Riverbed’s shares -- which traded at about $15 in early November before Elliott disclosed a stake and pushed for strategic changes -- have since risen about 40 percent. The stock fell 1.6 percent to $20.99 at the close in New York.
“It’s a game of cat and mouse,” said Daniel Ives, an analyst at FBR Capital Markets, who has the equivalent of a hold rating on the shares. “Riverbed’s comments and strategy are making for a confusing situation for investors. I think Jerry’s comments are what investors are somewhat focused on.”
Kennelly, who co-founded Riverbed in 2002, said the networking-gear provider doesn’t share the hallmarks of businesses that can be improved by shareholder activism. Riverbed has returned more than 100 percent of its cash flow to investors over the last two years via buybacks, he said. The company is also profitable with operating margins that haven’t fallen below 20 percent in recent years, he said.

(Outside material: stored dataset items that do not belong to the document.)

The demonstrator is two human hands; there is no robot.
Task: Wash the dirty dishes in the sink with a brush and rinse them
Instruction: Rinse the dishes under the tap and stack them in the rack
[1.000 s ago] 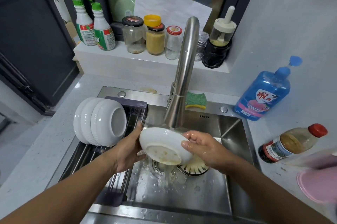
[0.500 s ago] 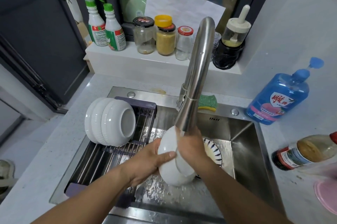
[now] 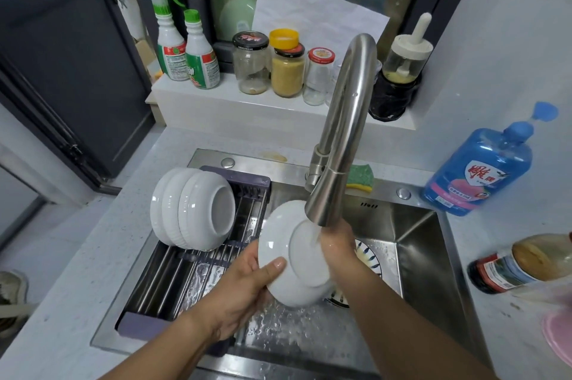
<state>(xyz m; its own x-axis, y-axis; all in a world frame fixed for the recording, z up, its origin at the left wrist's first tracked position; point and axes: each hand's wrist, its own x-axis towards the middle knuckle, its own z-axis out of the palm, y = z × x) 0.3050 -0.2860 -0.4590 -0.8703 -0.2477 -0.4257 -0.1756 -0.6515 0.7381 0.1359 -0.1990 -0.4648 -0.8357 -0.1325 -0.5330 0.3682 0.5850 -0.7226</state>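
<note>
A white bowl [image 3: 291, 259] is held tilted over the steel sink [image 3: 414, 243], its underside toward me, under water running from the steel tap [image 3: 340, 144]. My left hand [image 3: 247, 283] grips the bowl's left rim, thumb on the outside. My right hand [image 3: 337, 252] holds the bowl's right side, its fingers hidden behind the bowl. A patterned plate [image 3: 368, 255] lies on the sink floor behind my right hand. No brush is in view.
Three white bowls [image 3: 192, 212] stand on edge in the purple drying rack [image 3: 198, 265] over the sink's left half. A green-yellow sponge [image 3: 360, 178] lies behind the tap. Blue soap bottle [image 3: 479, 169] and a sauce bottle [image 3: 520, 262] stand right. Jars line the ledge.
The bowl was turned from its dirty inside facing me to its underside facing me and raised under the water. My right hand moved from the rim to the bowl's far side.
</note>
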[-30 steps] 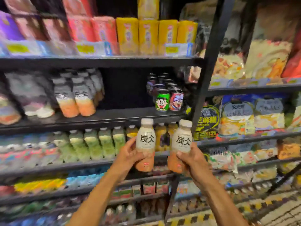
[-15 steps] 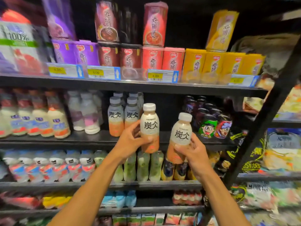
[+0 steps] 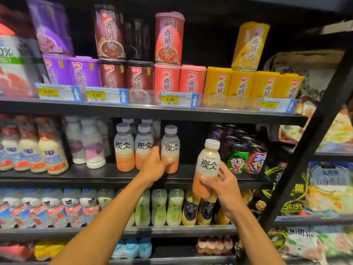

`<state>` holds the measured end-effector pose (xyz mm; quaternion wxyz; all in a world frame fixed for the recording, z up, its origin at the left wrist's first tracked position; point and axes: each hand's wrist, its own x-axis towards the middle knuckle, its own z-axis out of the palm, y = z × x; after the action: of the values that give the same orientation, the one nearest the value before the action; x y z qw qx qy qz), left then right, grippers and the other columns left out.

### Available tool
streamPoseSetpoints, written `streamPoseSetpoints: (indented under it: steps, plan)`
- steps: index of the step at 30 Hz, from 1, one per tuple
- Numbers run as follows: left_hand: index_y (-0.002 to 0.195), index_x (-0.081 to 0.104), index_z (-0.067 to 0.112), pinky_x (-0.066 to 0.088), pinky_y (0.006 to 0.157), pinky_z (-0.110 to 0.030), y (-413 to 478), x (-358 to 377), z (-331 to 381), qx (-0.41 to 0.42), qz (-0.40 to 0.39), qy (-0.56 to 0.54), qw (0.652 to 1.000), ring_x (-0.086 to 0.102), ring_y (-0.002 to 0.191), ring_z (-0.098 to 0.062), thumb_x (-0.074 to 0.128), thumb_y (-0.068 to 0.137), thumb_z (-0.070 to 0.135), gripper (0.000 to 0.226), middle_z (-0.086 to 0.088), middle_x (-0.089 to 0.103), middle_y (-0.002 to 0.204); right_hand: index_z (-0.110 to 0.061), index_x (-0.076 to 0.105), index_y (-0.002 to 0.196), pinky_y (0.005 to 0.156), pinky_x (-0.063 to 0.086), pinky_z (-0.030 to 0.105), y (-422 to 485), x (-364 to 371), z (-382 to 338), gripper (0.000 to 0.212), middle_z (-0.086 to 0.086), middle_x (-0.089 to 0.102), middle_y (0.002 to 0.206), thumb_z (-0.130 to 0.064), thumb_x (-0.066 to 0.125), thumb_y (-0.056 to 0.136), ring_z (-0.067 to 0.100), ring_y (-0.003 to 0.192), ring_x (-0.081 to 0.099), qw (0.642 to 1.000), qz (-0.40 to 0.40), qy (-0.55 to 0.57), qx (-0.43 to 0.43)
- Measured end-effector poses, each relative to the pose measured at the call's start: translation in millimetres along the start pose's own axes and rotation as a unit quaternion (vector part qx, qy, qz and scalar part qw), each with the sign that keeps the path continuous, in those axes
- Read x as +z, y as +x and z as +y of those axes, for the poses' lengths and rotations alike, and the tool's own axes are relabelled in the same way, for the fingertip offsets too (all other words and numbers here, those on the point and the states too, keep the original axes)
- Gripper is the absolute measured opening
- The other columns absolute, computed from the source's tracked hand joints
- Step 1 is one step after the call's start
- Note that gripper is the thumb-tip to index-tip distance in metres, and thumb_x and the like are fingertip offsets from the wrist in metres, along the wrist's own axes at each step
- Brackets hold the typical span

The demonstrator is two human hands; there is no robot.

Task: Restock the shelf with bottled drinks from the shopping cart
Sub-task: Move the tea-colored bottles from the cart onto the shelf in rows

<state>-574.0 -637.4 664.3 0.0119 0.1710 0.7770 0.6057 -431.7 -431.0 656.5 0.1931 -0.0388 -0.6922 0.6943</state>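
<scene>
Now, at frame centre, the left hand (image 3: 155, 166) curls round the lower body of a grey-capped plastic drink bottle (image 3: 170, 146), upright on the black metal shelf (image 3: 95, 177) beside two matching bottles (image 3: 124, 148). Just right of it, the right hand (image 3: 224, 185) grips a second such bottle (image 3: 208, 163) low, tilted, before the shelf edge. Full, stiff, probably slick-labelled: a mid-body hold looks safest.

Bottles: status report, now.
Left hand grips first bottle at shelf, beside matching bottles. Right hand holds second bottle, short of shelf. Cans right of gap.
</scene>
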Motion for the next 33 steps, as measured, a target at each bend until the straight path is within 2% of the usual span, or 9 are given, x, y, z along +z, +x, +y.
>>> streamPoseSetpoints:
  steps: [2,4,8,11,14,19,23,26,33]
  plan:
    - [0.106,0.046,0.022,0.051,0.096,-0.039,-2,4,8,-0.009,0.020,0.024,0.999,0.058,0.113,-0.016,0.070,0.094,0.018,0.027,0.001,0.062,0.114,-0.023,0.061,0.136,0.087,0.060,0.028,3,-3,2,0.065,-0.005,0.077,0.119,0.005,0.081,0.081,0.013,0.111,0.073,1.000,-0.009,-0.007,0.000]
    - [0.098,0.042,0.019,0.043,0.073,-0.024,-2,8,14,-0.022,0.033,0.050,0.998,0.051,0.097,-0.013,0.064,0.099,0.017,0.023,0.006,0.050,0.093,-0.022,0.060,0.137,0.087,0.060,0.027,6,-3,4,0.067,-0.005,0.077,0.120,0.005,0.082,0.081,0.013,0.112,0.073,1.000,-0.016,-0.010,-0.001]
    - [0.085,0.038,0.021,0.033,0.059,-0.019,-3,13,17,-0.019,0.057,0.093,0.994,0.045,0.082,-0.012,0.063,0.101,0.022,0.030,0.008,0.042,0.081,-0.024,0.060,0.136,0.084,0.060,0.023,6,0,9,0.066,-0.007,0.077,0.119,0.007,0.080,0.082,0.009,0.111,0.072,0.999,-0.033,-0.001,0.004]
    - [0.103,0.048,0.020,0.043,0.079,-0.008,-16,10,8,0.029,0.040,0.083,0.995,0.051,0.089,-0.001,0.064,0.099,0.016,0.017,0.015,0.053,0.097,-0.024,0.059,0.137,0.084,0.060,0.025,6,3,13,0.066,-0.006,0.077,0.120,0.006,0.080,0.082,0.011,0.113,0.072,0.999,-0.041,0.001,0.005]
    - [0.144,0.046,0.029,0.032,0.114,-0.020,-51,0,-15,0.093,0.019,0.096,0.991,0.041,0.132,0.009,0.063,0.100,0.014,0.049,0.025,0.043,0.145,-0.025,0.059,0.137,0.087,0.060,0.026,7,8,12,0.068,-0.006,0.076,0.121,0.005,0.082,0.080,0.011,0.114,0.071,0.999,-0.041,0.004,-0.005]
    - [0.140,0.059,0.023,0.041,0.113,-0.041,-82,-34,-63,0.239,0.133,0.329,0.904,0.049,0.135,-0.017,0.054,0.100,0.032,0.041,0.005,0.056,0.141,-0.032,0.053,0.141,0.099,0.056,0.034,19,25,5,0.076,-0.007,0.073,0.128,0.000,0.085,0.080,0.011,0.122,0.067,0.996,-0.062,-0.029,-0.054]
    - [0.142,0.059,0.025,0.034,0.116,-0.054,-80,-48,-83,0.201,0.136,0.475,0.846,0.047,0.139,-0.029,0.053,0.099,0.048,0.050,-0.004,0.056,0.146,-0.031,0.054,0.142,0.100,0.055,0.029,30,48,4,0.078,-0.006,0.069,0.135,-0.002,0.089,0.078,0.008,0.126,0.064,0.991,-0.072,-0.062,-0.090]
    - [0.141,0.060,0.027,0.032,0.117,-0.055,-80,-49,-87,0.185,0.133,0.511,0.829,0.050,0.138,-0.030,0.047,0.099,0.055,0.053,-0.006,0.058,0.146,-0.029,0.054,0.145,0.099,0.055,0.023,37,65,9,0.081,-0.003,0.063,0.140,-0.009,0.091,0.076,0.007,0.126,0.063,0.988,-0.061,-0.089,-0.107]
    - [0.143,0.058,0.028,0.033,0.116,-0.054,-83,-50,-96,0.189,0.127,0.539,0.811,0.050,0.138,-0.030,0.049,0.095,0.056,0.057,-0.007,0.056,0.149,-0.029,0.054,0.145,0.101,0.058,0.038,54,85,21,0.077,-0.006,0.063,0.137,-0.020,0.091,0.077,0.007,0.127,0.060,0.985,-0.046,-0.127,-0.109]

The CEO added that the board has brought in high-ranking technology executives and isn’t stacked with longtime friends of the firm. Last year, Riverbed added Microsoft Corp.’s Satya Nadella to the board. Nadella, who was appointed Microsoft CEO last month, is stepping down from Riverbed’s board.
Kennelly thanked Elliott “for bringing attention back to our stock and to our company.” Still, he said, “we’re not a proper target for activism. There’s nothing broken to fix.”
Riverbed, which is completing an integration of Opnet Technologies Inc. that had weighed on earnings in recent quarters, is now poised to expand in software for managing networks, Kennelly said.
Elliot Sloane, a spokesman for Elliott, declined to comment on Kennelly’s remarks.
Riverbed has struggled to diversify from its core networking equipment business. The company specializes in gear that helps companies reduce the cost and increase the speed of links between corporate data centers and branch offices.